Picture a crowd of scientists waving placards plastered with photographs of stroke victims and sufferers of Parkinson's disease. They are demonstrating outside the corporate headquarters of British Airways, Lufthansa and Delta, demanding that the airlines stop impeding the biomedical research that could deliver big advances against these and other diseases.

Seem far-fetched? Maybe. But if scientists want continued access to animals as research models, they will have to appear on the front line with every bit as much visibility, determination, organization and persistence as animal-rights activists now muster.

In a renewed campaign targeting transportation companies, protestors have found a public pressure point so effective that only a few major airlines still agree to transport non-human primates bound for research labs (see page 381). Nor is the focus confined to primate transportation: earlier this year, the last ferry company that was willing to carry research rodents into the United Kingdom stopped doing so. Such blocks, scientists warn, could shift much animal work to countries where regulations are more lax.

But there is a silent majority for whom the activists do not speak. This includes most scientists, many ordinary citizens and millions of patients and their families touched by disease and injury. This constituency must mobilize in the defence of human health if the gains enabled by future primate research — and, ultimately, all animal research — are not to be thrown away.

Silence from the research community will mean lost access to research animals.

Scientists and their allies must, of course, continue to be open about the price animals pay in research. They must openly acknowledge, immediately correct and do everything they can to prevent lapses in the care of the animals in their charge. At the same time, scientists must make every effort to use lower animal, and non-animal, models where possible, as regulations already require. And alongside all of that, they must emphasize the tangible and compelling improvements to human life that animal research has made possible.

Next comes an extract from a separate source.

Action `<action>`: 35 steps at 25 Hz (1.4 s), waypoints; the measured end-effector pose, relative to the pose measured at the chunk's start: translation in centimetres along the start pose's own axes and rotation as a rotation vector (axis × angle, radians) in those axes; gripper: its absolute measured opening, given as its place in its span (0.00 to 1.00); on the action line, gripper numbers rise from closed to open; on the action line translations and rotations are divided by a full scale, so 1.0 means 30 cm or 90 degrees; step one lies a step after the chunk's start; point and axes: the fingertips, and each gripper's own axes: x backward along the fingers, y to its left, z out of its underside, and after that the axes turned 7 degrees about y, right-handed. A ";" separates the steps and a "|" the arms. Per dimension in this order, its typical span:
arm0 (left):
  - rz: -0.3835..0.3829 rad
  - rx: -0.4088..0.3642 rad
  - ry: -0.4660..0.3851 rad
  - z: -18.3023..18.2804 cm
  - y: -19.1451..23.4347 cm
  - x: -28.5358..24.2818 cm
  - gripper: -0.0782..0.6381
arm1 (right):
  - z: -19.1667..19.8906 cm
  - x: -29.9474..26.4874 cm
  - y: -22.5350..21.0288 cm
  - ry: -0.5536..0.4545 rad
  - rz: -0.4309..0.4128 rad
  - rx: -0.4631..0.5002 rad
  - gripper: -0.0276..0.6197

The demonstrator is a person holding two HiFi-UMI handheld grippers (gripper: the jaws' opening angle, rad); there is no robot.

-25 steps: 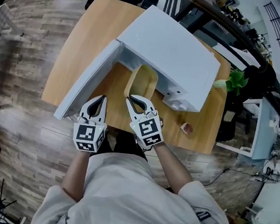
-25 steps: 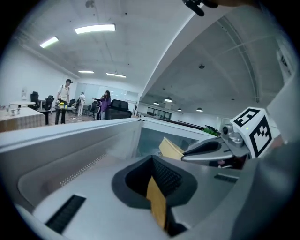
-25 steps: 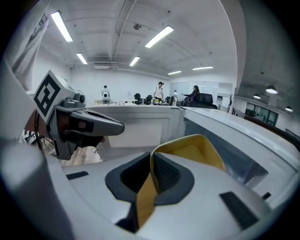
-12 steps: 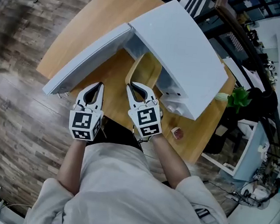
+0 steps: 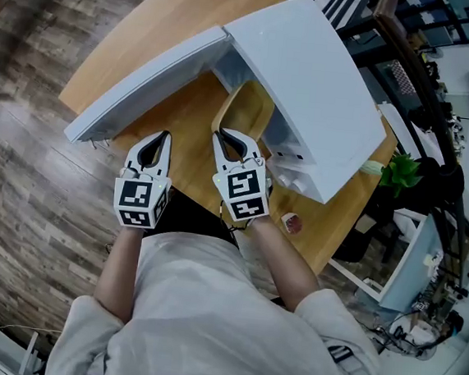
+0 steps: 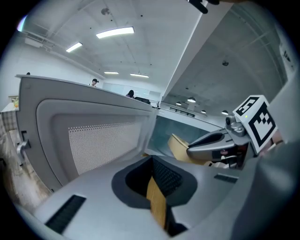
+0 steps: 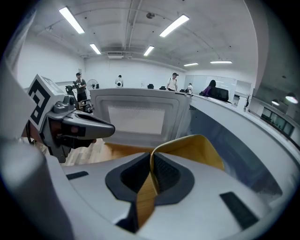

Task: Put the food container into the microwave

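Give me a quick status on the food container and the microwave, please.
Right gripper jaws shut on food container rim; left gripper shut, empty. Food container partway into microwave mouth. Door open, nothing blocking.

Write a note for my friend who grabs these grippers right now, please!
Left gripper: shut, empty, beside the open door.
Right gripper: shut on the food container, at its near rim.
Container: far end in the microwave mouth, near end outside.
Done: door open, container gripped.
To do: push it fully in, let go.
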 end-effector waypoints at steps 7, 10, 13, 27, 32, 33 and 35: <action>0.000 0.004 0.007 0.023 0.007 -0.021 0.13 | 0.020 -0.024 -0.005 0.018 0.001 0.004 0.09; 0.001 0.006 0.009 0.025 0.012 -0.029 0.13 | 0.023 -0.032 -0.009 0.023 0.003 0.005 0.09; 0.002 0.007 0.013 0.033 0.014 -0.035 0.13 | 0.029 -0.038 -0.011 0.029 0.007 0.008 0.09; 0.035 -0.005 0.050 0.051 0.022 -0.090 0.13 | 0.061 -0.084 -0.033 0.069 0.032 0.025 0.09; 0.054 -0.010 0.060 0.037 0.024 -0.123 0.13 | 0.073 -0.102 -0.055 0.089 0.048 0.042 0.09; 0.058 -0.011 0.062 0.035 0.024 -0.131 0.13 | 0.075 -0.106 -0.058 0.091 0.051 0.044 0.09; 0.065 -0.013 0.068 0.040 0.024 -0.147 0.13 | 0.077 -0.113 -0.061 0.095 0.056 0.042 0.09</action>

Consider stroke, which affects some 795,000 people in the United States alone each year — 1 person every 40 seconds — at a cost in excess of US$40 billion. More than 1,000 experimental treatments aimed at protecting brains cells in acute stroke have been developed in cells and rodents; none has been effective in humans. So a possible advance in a paper published last month is significant (D. J. Cook et al. Nature 483, 213–217; 2012). Using macaques — animals whose neuroanatomy, genetics and behaviour are far closer to humans than are those of rodents — the study showed that a drug called a PSD-95 inhibitor reduced the volume of brain tissue killed by the stroke and significantly preserved neurological function. It has now moved into human trials, where early results are promising.

Many other advances have been made possible by primate research. Trials of brain–machine interfaces that allow quadriplegics to control robotic limbs with their minds, for example, and of gene therapy for haemophilia B. And deep-brain stimulation to alleviate the symptoms of advanced Parkinson's disease. Primates have also helped the development of antiviral therapies to prevent mother-to-child transmission of HIV; of Rituxan (rituximab), a key drug against non-Hodgkin's lymphoma; and of Benlysta (belimumab), the first new lupus treatment in 50 years. Primates are making possible strides towards a vaccine against Ebola, and they have affirmed that the diabetes drug pioglitazone can slow early Parkinson's disease — a therapy now being taken into human trials.

Future advances of this kind cannot be allowed to stall. The scientific community and its allies in patient and research advocacy groups should mount a vigorous, coordinated campaign to lobby major airlines. They should vocally support companies such as Air France that continue to fly research primates. They should confront others with the human cost of their alignment with animal activists. And to those airlines that are wavering, they should make a pointed, persuasive case.

An apt target in the last category is United Airlines, which merged with Continental in 2010. Continental was the last major US airline carrying non-human primates for research. The now-merged airline, still under the name of United, says it is “in the process of integrating” the former United and Continental policies on transporting research primates, for publication this autumn. Only a powerful and visible public campaign urging United to transport research primates will give the firm the political cover it needs to take such a position.

Urgent and dramatic action is necessary. It is increasingly clear that silence and passivity from the research community will lead to only one result: lost access to research animals in the countries best equipped for their responsible, humane and justified use.